Что до Огюстена, то он был сыном богатого человека, чьи плебейские замашки навсегда закрывали ему дорогу в приличное общество. Но можно быть плебеем, не будучи глупцом, и мсье Шарлю Дювернуа хватило ума купить дворянство и нанять для обучения и воспитания сына разорившегося графа из Анжу. Старику Анри де Сент-Верже не нравился его воспитанник: угнетали плебейская пошлость и низость суждений, трусость, лень и склонность к мелким пакостям. Но в мелких начальных распрях между учителем и учеником отец всегда брал сторону педагога, что являлось ещё одним свидетельством ума торговца.
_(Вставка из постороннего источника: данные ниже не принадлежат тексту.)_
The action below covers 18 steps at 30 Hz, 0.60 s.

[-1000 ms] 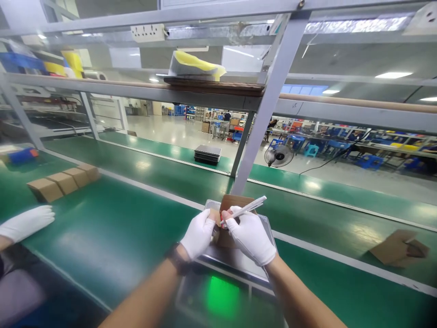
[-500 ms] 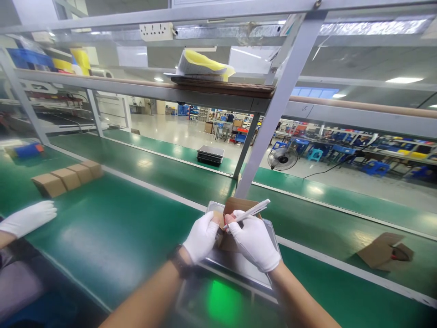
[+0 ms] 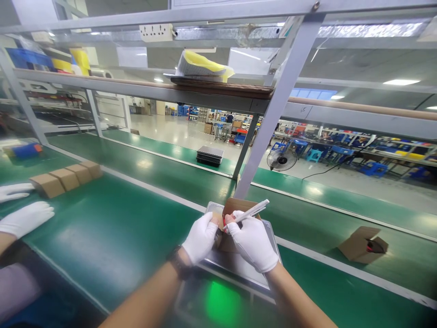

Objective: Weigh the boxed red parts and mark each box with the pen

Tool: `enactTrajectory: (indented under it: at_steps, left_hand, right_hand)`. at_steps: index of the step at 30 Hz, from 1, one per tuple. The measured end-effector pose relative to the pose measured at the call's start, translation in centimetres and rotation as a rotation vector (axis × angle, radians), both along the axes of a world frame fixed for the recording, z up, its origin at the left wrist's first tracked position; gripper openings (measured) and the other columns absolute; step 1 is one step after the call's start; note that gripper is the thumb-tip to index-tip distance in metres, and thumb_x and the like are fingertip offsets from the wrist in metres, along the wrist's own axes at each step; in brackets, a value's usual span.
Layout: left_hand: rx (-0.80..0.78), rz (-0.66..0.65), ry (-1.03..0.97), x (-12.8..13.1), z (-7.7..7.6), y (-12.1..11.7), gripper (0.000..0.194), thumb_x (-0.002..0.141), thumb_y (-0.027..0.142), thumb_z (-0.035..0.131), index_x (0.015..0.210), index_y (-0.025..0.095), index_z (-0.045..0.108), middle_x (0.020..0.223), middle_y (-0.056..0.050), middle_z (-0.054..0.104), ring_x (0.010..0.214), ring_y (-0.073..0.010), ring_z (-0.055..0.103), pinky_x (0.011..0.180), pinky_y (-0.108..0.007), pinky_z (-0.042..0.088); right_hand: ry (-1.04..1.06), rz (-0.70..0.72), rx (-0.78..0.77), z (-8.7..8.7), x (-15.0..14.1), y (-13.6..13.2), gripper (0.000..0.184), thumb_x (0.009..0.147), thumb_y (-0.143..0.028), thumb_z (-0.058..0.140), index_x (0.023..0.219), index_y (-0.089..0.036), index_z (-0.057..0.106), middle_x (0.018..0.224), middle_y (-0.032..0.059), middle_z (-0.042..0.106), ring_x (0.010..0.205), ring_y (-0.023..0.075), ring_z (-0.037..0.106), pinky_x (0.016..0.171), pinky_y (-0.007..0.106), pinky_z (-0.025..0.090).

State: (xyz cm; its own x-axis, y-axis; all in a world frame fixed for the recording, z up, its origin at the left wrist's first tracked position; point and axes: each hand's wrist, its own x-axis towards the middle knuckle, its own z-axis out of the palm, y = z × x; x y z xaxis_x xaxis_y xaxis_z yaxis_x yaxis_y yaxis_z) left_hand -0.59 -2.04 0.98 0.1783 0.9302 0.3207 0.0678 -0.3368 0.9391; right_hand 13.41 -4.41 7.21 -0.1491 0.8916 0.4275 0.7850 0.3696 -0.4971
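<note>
In the head view, an open cardboard box [image 3: 239,206] sits on a silver flat-topped plate [image 3: 235,270], between my gloved hands. My left hand [image 3: 200,238] is closed, its thumb and fingers pinching the box's left flap. My right hand [image 3: 255,241] is closed round a slim white pen-like tool [image 3: 253,209], which slants up to the right. The fingertips of that hand are at the box opening, by a small red part [image 3: 224,221]. My hands and the flaps hide most of the box's contents.
A row of closed cardboard boxes [image 3: 68,178] stands at the left, by a co-worker's gloved hands [image 3: 29,219]. Another open box [image 3: 362,246] lies on the belt [image 3: 317,228] at right. A metal post [image 3: 273,109] rises just beyond my hands.
The open box on the right has shifted left along the belt. A co-worker's second hand has come into view beside the box row. My hands have barely moved.
</note>
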Motion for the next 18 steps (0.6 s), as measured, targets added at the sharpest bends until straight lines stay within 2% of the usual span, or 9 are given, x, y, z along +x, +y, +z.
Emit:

Огюстен, поняв, что бесполезно жаловаться отцу, ибо за любую жалобу он лишь получал дополнительную порцию розог, покорился, и эта слабость пошла щенку на пользу: Сент-Верже не сумел сделать из него благородного человека, ибо это было невозможно, но создал внешнее его подобие, и для тех, кто судит по первому впечатлению и внешнему виду, а таких большинство, Огюстен выглядел вполне пристойно. Это позволило ему войти в общество и завести там полезные знакомства. Если Огюстен становился собой, в нём снова проступали наглость взгляда, развязность речей и плотоядность улыбки, но собой он, по счастью, бывал теперь редко – лишь основательно напившись.
Когда Огюстен получил приглашение от одного из своих знатных друзей, графа Этьена Виларсо де Торана, провести каникулы в замке своего дальнего родственника неподалёку от Гренобля, при этом захватить с собой двух друзей, его выбор сразу пал на Рэнэ и Армана. Файоль был приятен в общении, они полностью понимали друг друга, но случись что – Клермон будет незаменим. Дювернуа, хоть и посмеивался над тем, что звал «les singularités du puceau», «причудами девственника», чувствовал исходящую от Армана странную силу, ту мощь, в которой ему самому, изнеженному и слабому, было отказано. Кроме того, Дювернуа, что делало честь его учителю, теперь старался чаще общаться с людьми благородными, учиться и манерам, и жестам, и речи, а в Клермоне, как бы тот ни пытался играть буржуа, аристократизм был врождённым.
Файоль, услышав о возможности отдохнуть в горах, тоже не возражал против Клермона, хотя по совсем иным причинам: тот всегда был замкнутым и сдержанным, и на его фоне обаяние и живость Рэнэ казались особенно выигрышными.
Но Клермона пришлось долго уговаривать – несмотря на полный пансион и самые заманчивые обещания, он не хотел ехать, стыдился своего полунищенского гардероба, чьё убожество становилось особенно заметным на фоне расфранчённых приятелей, и лишь понимание, что отцу будет легче без него кое на чём сэкономить, да обронённое Фонтейном замечание о редкостных списках поэм Гильома де Машо, Эсташа Дешана и Алена Шартье, которые, как тот слышал, хранились в замке Тентасэ, заставили всё-таки решиться на вояж.
Замок Тентасэ не разочаровал ни Файоля, ни Дювернуа, а стоило Арману бросить взгляд на полки старинной библиотеки замка – он тоже перестал сожалеть о приезде.